ASSIGNMENT:
An exact copy of all the data, minus the images, is required.

____ RECORDS FOR PROCESSING

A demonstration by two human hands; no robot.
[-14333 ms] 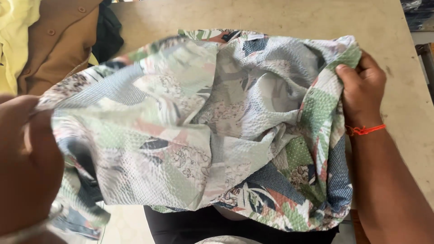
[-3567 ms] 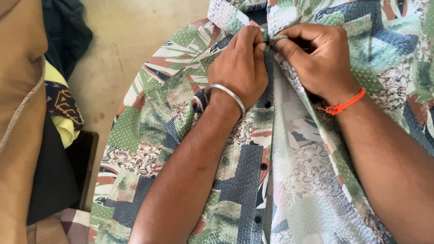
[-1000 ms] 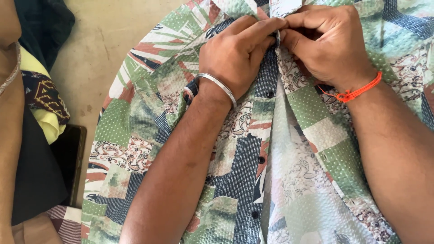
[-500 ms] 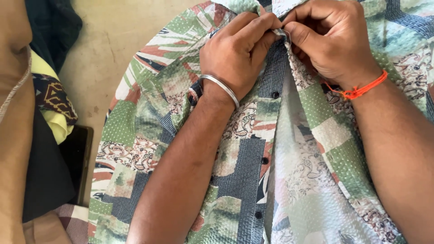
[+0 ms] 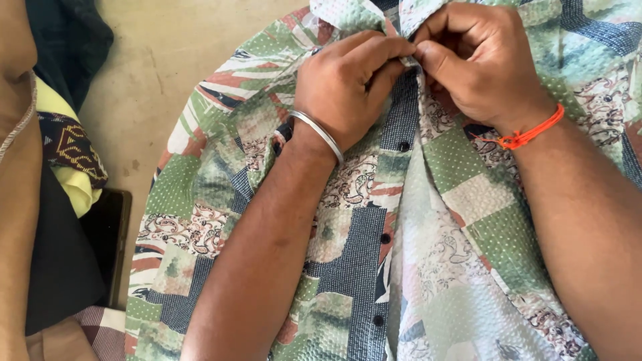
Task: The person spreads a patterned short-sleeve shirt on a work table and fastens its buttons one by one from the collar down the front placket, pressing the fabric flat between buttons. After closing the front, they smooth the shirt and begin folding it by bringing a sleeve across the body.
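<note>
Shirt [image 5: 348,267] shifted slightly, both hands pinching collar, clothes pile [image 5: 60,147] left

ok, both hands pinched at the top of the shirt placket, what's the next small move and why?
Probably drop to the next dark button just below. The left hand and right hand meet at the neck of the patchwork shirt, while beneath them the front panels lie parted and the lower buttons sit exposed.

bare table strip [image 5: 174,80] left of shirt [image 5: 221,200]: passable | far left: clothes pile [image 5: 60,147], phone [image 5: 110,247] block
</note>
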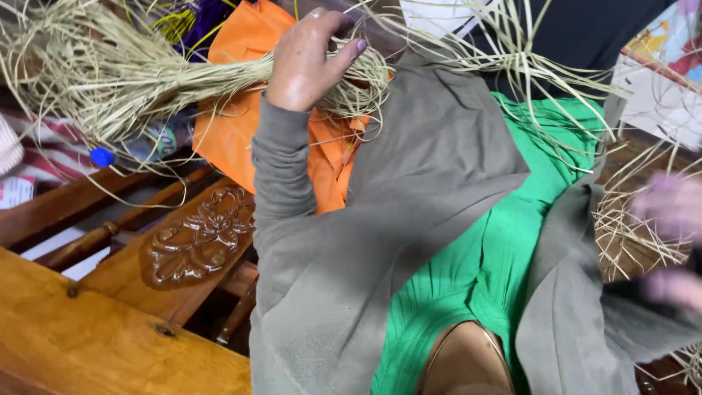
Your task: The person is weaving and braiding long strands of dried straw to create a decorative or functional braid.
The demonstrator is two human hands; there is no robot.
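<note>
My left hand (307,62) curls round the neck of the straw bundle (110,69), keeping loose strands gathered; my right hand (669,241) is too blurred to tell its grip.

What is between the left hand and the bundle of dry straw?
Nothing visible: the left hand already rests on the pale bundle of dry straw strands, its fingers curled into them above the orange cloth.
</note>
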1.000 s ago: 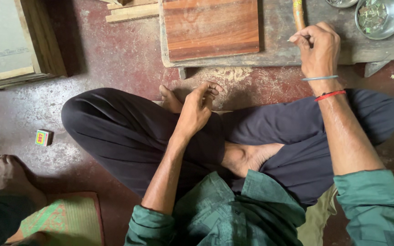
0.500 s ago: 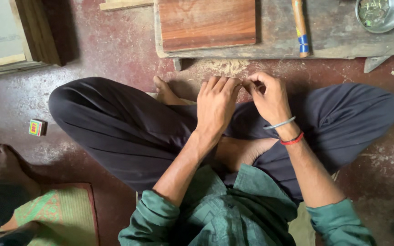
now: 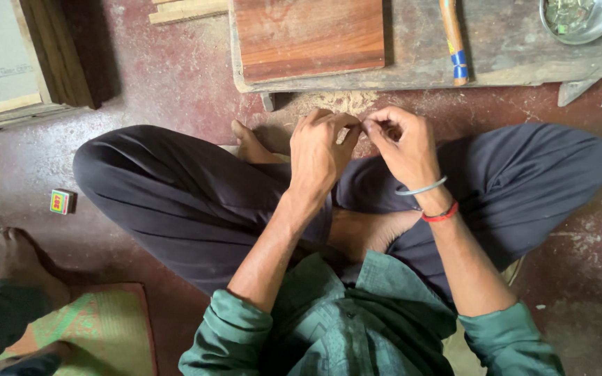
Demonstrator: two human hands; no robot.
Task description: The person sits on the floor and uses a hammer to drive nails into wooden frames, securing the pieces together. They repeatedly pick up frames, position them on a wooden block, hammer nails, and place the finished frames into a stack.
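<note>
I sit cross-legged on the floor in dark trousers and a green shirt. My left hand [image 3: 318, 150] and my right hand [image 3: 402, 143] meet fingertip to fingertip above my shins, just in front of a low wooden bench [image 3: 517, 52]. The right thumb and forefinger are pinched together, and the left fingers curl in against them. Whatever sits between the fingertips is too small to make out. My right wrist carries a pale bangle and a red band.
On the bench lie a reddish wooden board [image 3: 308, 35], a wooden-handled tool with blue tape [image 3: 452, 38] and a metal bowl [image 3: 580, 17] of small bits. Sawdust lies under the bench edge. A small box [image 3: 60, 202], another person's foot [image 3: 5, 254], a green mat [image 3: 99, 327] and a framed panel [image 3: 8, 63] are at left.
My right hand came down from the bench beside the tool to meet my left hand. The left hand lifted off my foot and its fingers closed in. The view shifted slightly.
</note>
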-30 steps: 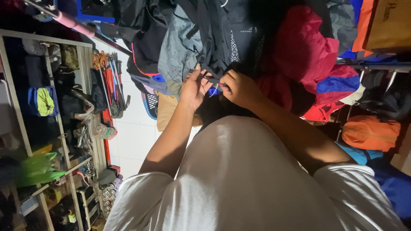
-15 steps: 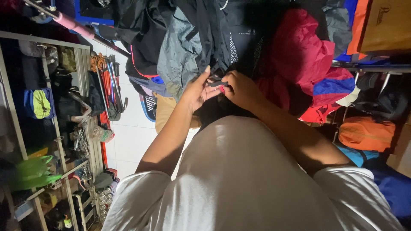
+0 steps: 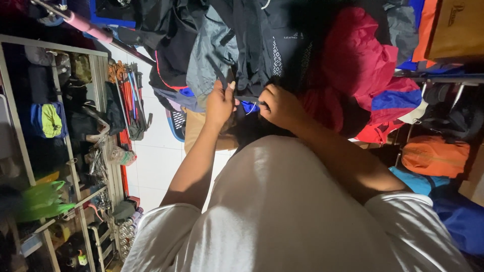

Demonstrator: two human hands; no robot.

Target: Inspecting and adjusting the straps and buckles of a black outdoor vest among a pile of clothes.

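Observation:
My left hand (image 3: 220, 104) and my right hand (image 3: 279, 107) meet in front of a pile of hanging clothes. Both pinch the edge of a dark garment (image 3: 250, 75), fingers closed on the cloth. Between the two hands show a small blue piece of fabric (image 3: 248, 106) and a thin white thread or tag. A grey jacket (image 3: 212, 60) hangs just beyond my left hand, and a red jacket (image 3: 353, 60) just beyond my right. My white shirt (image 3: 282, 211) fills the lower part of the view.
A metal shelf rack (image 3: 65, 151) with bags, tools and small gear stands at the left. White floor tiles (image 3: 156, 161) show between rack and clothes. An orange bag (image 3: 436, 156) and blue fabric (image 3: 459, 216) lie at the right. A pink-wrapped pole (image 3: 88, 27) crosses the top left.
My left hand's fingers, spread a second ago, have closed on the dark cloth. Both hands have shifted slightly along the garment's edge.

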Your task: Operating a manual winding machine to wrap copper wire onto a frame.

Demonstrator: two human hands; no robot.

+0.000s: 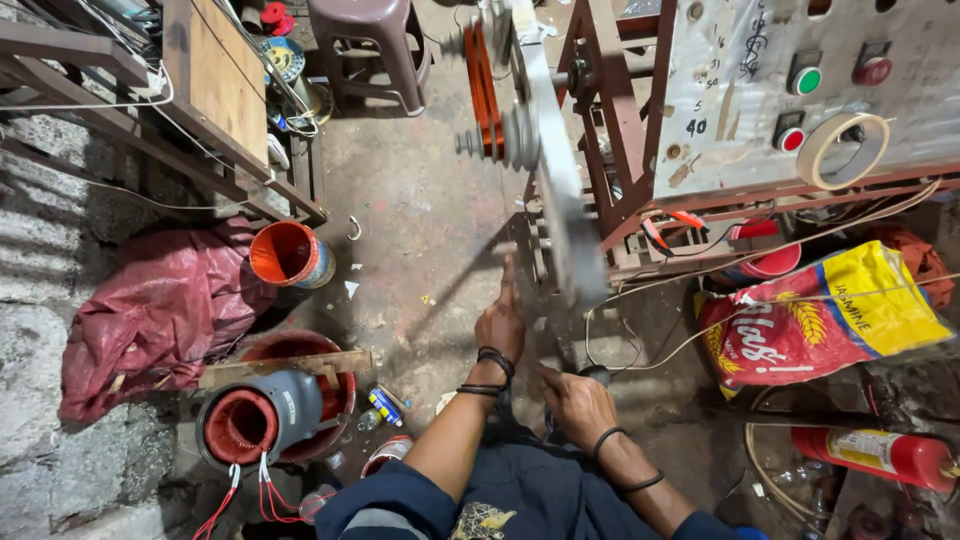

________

EXERCISE RESPONSE:
A demonstration by two human hands; no robot.
[-14333 ms] 
[-3567 ms] 
[-1000 ms] 
[-500 ms] 
[+0 ms] 
Task: The person spreads a patterned short-sleeve shirt on a work table and fastens its buttons one by one from the collar down the front placket, pressing the fabric flat between buttons. After closing the front, they smooth the shirt and begin folding it by bringing a sleeve across the body.
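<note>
Shirt [image 5: 348,267] shifted slightly, both hands pinching collar, clothes pile [image 5: 60,147] left

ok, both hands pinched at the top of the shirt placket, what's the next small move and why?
Probably drop to the next dark button just below. The left hand and right hand meet at the neck of the patchwork shirt, while beneath them the front panels lie parted and the lower buttons sit exposed.

bare table strip [image 5: 174,80] left of shirt [image 5: 221,200]: passable | far left: clothes pile [image 5: 60,147], phone [image 5: 110,247] block
</note>
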Your task: The person is weaving and braiding long strands of dried straw to create a decorative or functional braid.
The demonstrator is two human hands; there is no robot.
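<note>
My left hand (307,62) curls round the neck of the straw bundle (110,69), keeping loose strands gathered; my right hand (669,241) is too blurred to tell its grip.

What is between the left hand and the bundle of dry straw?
Nothing visible: the left hand already rests on the pale bundle of dry straw strands, its fingers curled into them above the orange cloth.
</note>
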1.000 s ago: 
0.500 s ago: 
now: 
Demonstrator: two human hands; no robot.
Task description: The person sits on the floor and uses a hammer to drive nails into wooden frames, securing the pieces together. They repeatedly pick up frames, position them on a wooden block, hammer nails, and place the finished frames into a stack.
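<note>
I sit cross-legged on the floor in dark trousers and a green shirt. My left hand [image 3: 318, 150] and my right hand [image 3: 402, 143] meet fingertip to fingertip above my shins, just in front of a low wooden bench [image 3: 517, 52]. The right thumb and forefinger are pinched together, and the left fingers curl in against them. Whatever sits between the fingertips is too small to make out. My right wrist carries a pale bangle and a red band.
On the bench lie a reddish wooden board [image 3: 308, 35], a wooden-handled tool with blue tape [image 3: 452, 38] and a metal bowl [image 3: 580, 17] of small bits. Sawdust lies under the bench edge. A small box [image 3: 60, 202], another person's foot [image 3: 5, 254], a green mat [image 3: 99, 327] and a framed panel [image 3: 8, 63] are at left.
My right hand came down from the bench beside the tool to meet my left hand. The left hand lifted off my foot and its fingers closed in. The view shifted slightly.
</note>
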-30 steps: 
-15 steps: 
+0 steps: 

Demonstrator: two human hands; no robot.

Target: Inspecting and adjusting the straps and buckles of a black outdoor vest among a pile of clothes.

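Observation:
My left hand (image 3: 220, 104) and my right hand (image 3: 279, 107) meet in front of a pile of hanging clothes. Both pinch the edge of a dark garment (image 3: 250, 75), fingers closed on the cloth. Between the two hands show a small blue piece of fabric (image 3: 248, 106) and a thin white thread or tag. A grey jacket (image 3: 212, 60) hangs just beyond my left hand, and a red jacket (image 3: 353, 60) just beyond my right. My white shirt (image 3: 282, 211) fills the lower part of the view.
A metal shelf rack (image 3: 65, 151) with bags, tools and small gear stands at the left. White floor tiles (image 3: 156, 161) show between rack and clothes. An orange bag (image 3: 436, 156) and blue fabric (image 3: 459, 216) lie at the right. A pink-wrapped pole (image 3: 88, 27) crosses the top left.
My left hand's fingers, spread a second ago, have closed on the dark cloth. Both hands have shifted slightly along the garment's edge.
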
Your task: Operating a manual winding machine to wrap copper wire onto a frame.

Demonstrator: two human hands; no robot.

+0.000s: 

For this exercise, nothing more is required.